The artists Norbert Bisky and Erez Israeli are swapping their studios in spring 2015.

19.03.2015
© dpa/Bernd Wüstneck - Norbert Bisky
Norbert Bisky is regarded as one of Germany’s leading contemporary artists. Just recently, until mid-February 2015, the Baltic Sea city of Rostock devoted a major exhibition to the artist, who was born in Leipzig in 1970. It presented 80 paintings from all periods of his creative work. The exhibition prompted Art, the German fine arts magazine, to publish a 16-page feature describing how Bisky’s art has changed in recent years: from bright and colourful subjects featuring young men with curly blond hair to dark, gloomy and explosive landscapes.

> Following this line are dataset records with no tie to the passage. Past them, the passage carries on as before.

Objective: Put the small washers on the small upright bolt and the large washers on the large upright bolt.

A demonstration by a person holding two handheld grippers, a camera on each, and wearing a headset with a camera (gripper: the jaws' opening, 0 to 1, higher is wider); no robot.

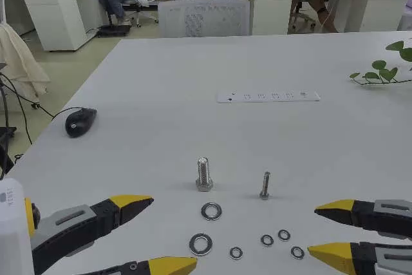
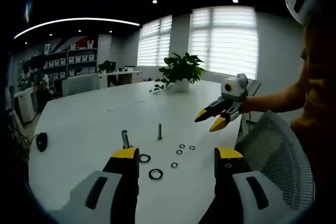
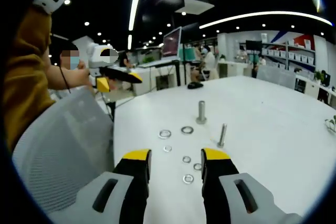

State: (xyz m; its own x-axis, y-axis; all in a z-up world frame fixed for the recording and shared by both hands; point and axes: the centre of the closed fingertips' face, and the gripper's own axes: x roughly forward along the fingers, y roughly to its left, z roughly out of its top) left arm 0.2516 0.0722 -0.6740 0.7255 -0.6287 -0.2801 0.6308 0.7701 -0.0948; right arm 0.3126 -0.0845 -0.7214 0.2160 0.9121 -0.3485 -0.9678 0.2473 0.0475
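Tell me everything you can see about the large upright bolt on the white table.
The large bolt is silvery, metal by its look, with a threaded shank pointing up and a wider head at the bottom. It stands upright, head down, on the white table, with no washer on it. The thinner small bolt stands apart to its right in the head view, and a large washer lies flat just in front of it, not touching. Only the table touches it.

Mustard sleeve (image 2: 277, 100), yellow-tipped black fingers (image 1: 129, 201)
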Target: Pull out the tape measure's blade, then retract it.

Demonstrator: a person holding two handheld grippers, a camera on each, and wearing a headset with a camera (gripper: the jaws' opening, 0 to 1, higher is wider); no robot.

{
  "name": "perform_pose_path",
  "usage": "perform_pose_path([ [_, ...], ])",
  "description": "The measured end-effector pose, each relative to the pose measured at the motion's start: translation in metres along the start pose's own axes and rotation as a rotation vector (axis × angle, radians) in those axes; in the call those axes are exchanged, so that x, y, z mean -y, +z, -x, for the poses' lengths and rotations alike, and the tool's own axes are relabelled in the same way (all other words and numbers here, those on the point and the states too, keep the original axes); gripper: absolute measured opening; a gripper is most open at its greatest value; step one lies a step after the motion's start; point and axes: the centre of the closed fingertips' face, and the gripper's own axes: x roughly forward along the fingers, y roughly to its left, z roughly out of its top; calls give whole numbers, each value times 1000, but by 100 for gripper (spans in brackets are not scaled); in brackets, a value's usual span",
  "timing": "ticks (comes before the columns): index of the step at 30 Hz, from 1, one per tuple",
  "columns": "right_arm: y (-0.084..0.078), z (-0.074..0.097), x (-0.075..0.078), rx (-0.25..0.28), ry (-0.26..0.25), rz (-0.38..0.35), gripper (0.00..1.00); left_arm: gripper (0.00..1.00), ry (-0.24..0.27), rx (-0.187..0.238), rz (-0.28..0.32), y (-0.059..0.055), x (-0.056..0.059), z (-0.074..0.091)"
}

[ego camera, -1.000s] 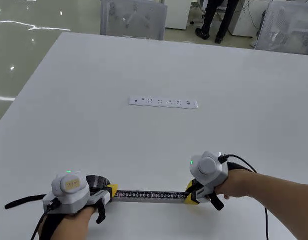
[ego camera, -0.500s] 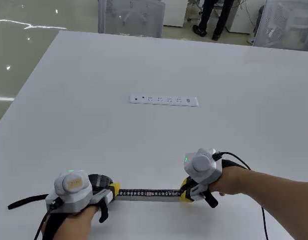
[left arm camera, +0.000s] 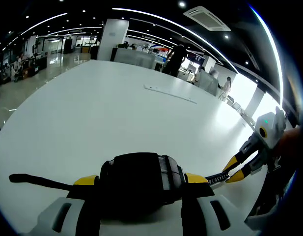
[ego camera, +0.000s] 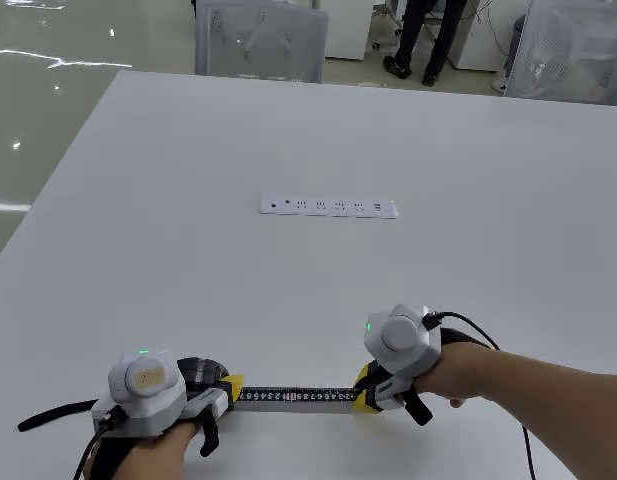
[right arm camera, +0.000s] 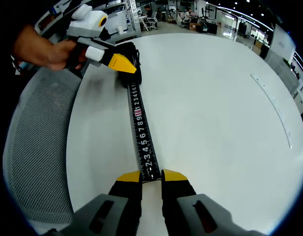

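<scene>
The black tape measure case (left arm camera: 137, 181) sits clamped between my left gripper's (left arm camera: 140, 179) yellow-tipped jaws; in the head view the case (ego camera: 200, 375) is at the table's near left. Its dark numbered blade (ego camera: 293, 397) runs flat along the table to my right gripper (ego camera: 360, 393), which is shut on the blade's tip. In the right gripper view the blade (right arm camera: 140, 129) stretches away from my right gripper (right arm camera: 151, 176) to the case (right arm camera: 127, 64) held by the left gripper (right arm camera: 123, 64). A black strap (ego camera: 53, 415) trails left from the case.
A white power strip (ego camera: 328, 206) lies mid-table on the white table (ego camera: 288, 280). Mesh-backed chairs (ego camera: 260, 40) stand at the far edge, and a person's legs (ego camera: 428, 35) are beyond. A cable (ego camera: 488, 330) trails from the right gripper.
The right gripper has moved left toward the left gripper, and the exposed blade between them has grown shorter. The left gripper holds its place.
</scene>
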Motion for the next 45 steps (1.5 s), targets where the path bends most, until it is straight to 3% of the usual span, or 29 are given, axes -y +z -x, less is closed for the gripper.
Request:
perform_pose_path([
  [13,7,-6,0,9,13,4,13,63,-1,-5,4,0,0,0],
  [24,27,-14,-4,29,25,14,13,63,-11,-5,12,1,0,0],
  [36,33,-18,-5,25,22,30,12,63,-13,-3,19,1,0,0],
  [45,46,-26,-10,39,33,38,12,63,-18,-7,19,0,0,1],
])
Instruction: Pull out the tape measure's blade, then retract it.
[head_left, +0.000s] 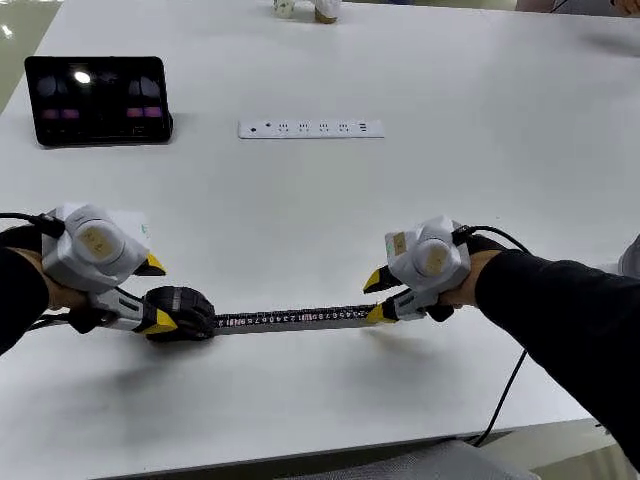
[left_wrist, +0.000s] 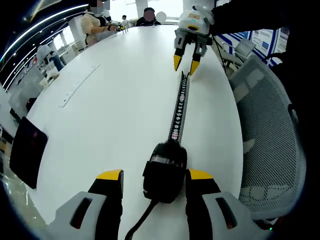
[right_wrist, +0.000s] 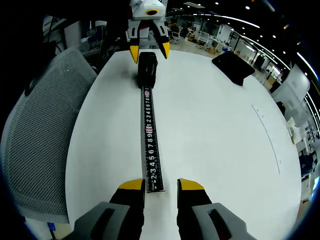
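Left gripper (head_left: 157, 293): jaws astride tape measure case (left_wrist: 165, 167); clamped or loose, unclear.
Right gripper (right_wrist: 161, 185): jaws apart, blade (right_wrist: 149, 130) tip between, ungripped.

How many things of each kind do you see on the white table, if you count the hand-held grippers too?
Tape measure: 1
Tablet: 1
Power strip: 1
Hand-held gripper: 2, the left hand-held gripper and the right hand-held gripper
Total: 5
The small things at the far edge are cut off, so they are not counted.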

It may well be the case that Bisky’s view of the world is currently undergoing another fundamental transformation: in spring 2015 he is spending several weeks as visiting artist in Tel Aviv. Organised by schir – Art in the German-Israeli Context, an initiative by Friederike Schir that realises projects between cultural professionals in German-speaking countries and Israel, Bisky and the Israeli artist Erez Israeli are swapping their studios in Berlin and Tel Aviv for a number of weeks. Whether this shift in perspective has any influence on the work of the two artists can be discovered in 2016, when Galerie Crone and Givon Art Gallery stage exhibitions in Tel Aviv in which the results of the studio swap are presented. In spring 2015 both artists show their works already in two exhibitions in Berlin.